Top of Material provided

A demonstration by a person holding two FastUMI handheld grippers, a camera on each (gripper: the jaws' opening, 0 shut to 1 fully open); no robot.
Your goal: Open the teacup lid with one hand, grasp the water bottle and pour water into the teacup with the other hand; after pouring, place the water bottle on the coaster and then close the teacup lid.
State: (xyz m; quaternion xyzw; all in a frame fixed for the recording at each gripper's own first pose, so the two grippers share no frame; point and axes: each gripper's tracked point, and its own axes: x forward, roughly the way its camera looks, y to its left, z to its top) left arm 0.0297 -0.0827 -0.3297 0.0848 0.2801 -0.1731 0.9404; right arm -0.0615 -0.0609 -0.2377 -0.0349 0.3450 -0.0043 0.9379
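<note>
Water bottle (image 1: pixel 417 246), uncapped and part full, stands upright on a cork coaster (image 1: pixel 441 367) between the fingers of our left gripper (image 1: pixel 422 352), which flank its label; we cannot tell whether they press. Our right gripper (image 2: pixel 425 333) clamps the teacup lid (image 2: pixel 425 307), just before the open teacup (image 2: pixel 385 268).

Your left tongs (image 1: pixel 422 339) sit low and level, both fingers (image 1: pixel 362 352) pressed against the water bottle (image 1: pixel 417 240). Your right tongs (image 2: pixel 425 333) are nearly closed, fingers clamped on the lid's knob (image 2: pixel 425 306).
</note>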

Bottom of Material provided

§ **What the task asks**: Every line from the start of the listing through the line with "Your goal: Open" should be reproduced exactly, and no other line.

§ **Response to the exercise**:
A demonstration by a person holding two FastUMI handheld grippers, a camera on each (gripper: the jaws' opening, 0 shut to 1 fully open); no robot.
Your goal: Open the teacup lid with one hand, grasp the water bottle and pour water into the teacup with the other hand; after pouring, place the water bottle on the coaster and then close the teacup lid.

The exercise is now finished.